За десертом, отпустив также и домоправительнице ее долю похвал и замечаний, каноник, наконец, забыл об этих важных вопросах и перешел к музыке, где показал себя своим юным гостям совсем в ином свете. У него было хорошее музыкальное образование, серьезные познания, верные понятия и просвещенный вкус. Он довольно хорошо играл на органе. Усевшись после ужина за клавесин, он сыграл несколько отрывков из произведений старинных немецких композиторов, исполняя их с большой чистотой и согласно добрым традициям прошлого. Не без интереса слушала Консуэло его игру. Найдя на клавесине толстую нотную тетрадь со старинными пьесами, она принялась ее перелистывать и, позабыв об усталости и о позднем времени, стала просить каноника сыграть в своей красивой, четкой и спокойной манере некоторые пьесы, особенно ей понравившиеся. Каноник был чрезвычайно польщен, что его слушают с таким удовольствием. Музыка, которую он знал, уже вышла из моды, и потому он не часто находил любителей, способных оценить то, что было ему по сердцу. Поэтому он почувствовал прилив необычайной нежности к Консуэло – тогда как Йозеф, измученный усталостью, заснул в большом, предательски удобном кресле.
– Браво! – воскликнул каноник в порыве увлечения. – Ты необычайно одарен, дитя мое, и умен не по годам. Тебя ожидает необыкновенная будущность. Впервые жалею я о безбрачии, налагаемом на меня моим саном.
Этот комплимент заставил Консуэло покраснеть и привел ее в трепет: она подумала, что каноник признал в ней женщину. Но вскоре она успокоилась, так как он наивно прибавил:
– Да, мне жаль, что у меня нет детей, ибо небо, быть может, послало бы мне такого сына, как ты, а это было бы счастьем моей жизни… будь его матерью хотя бы сама Бригитта! Но скажи мне, друг мой, какого ты мнения о Себастьяне Бахе? Его сочинения сводят с ума современных ученых. Ты тоже считаешь его таким поразительным гением? У меня там лежит толстая книга его произведений; я их собрал и дал переплести, так как все надо иметь в доме… А впрочем, может статься, они действительно хороши… Но разбирать их стоит большого труда, и, признаться, после первой же неудачной попытки я поленился снова приняться за них… Притом у меня остается мало времени для самого себя. Ведь я занимаюсь музыкой в редкие минуты, оторванные от более серьезных дел.
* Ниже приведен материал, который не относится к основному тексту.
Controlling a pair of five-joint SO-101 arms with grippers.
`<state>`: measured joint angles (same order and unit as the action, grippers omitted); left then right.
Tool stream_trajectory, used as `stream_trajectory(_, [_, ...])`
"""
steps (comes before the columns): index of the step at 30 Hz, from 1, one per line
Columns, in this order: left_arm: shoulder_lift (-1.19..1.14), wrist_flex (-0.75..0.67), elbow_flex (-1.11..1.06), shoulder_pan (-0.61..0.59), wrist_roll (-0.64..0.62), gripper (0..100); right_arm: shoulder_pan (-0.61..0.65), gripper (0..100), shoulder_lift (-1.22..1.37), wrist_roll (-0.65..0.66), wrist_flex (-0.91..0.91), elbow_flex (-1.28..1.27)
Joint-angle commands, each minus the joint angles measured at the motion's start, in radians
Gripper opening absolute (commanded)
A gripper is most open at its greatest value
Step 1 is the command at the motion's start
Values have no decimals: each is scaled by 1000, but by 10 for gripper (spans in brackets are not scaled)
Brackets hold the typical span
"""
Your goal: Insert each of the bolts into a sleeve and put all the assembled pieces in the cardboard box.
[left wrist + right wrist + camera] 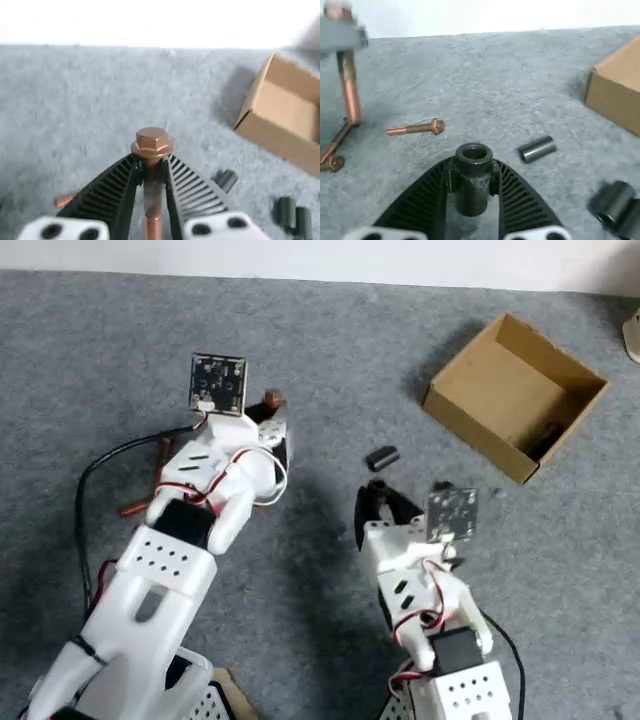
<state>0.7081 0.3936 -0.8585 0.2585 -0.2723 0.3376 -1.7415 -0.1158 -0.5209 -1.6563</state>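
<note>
Grey carpet (pixel 330 350) lay under both arms, a white wall (pixel 150 20) beyond; left gripper (pixel 153 161) pinched a bolt (pixel 152 143), right gripper (pixel 473 168) a sleeve (pixel 472 182).

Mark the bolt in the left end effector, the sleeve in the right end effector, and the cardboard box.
bolt (pixel 152 142), left wrist view, its hex head.
sleeve (pixel 470 190), right wrist view, its side wall.
cardboard box (pixel 475 432), high view, its near outer wall.

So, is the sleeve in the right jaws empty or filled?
Empty: the sleeve shows an open, dark bore at its visible end.
</note>
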Motion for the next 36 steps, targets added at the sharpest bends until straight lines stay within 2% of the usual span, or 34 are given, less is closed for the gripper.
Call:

Ты видел, как я занят управлением моего маленького хозяйства, но из этого не следует заключать, что я человек свободный и счастливый. Наоборот, я раб огромного, страшного, добровольно возложенного на себя труда. Я пишу книгу и работаю над нею вот уже тридцать лет, но другой и в шестьдесят не написал бы ее. Труд этот требует бесконечных исследований, бессонных ночей, непоколебимого терпения и самых глубоких размышлений. Зато, мне кажется, книга заставит о себе говорить.